• **Task statement**:
Write out nothing except the lines running from the one containing "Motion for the" to the last line of the data, exactly as they stand.

• **Data provided**:
***

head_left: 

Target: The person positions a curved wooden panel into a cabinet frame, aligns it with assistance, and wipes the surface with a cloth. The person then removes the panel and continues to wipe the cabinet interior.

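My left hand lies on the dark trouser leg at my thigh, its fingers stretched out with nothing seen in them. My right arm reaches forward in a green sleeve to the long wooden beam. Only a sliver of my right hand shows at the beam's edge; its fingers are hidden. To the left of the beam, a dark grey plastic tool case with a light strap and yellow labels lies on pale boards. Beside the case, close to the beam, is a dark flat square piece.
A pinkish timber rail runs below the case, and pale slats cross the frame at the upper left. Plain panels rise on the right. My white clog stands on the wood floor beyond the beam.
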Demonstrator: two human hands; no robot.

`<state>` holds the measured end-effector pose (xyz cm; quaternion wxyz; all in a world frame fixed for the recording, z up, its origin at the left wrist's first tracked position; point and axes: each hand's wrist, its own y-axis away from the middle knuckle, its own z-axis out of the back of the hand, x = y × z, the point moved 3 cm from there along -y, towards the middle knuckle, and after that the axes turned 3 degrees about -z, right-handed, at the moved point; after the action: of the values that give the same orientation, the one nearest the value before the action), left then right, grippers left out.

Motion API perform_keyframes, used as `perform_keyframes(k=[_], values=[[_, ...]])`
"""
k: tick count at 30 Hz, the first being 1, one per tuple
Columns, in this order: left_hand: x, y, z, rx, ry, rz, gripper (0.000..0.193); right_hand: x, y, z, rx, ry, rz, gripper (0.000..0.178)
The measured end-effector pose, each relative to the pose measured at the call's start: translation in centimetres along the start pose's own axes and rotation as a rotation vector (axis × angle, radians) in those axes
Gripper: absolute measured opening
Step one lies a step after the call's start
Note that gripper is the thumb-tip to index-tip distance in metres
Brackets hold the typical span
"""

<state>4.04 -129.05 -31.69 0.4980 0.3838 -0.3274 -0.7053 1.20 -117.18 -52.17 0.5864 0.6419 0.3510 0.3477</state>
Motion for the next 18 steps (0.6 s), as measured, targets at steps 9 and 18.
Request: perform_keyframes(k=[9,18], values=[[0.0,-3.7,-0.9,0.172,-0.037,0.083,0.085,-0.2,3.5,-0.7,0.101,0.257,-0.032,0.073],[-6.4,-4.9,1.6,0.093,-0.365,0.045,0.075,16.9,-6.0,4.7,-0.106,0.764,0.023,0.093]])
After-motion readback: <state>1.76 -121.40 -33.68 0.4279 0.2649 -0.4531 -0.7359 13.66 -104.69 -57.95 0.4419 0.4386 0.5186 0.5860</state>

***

• **Exercise output**:
Motion for the next 18 steps (0.6 s), as measured, targets at steps 9 and 18.
Request: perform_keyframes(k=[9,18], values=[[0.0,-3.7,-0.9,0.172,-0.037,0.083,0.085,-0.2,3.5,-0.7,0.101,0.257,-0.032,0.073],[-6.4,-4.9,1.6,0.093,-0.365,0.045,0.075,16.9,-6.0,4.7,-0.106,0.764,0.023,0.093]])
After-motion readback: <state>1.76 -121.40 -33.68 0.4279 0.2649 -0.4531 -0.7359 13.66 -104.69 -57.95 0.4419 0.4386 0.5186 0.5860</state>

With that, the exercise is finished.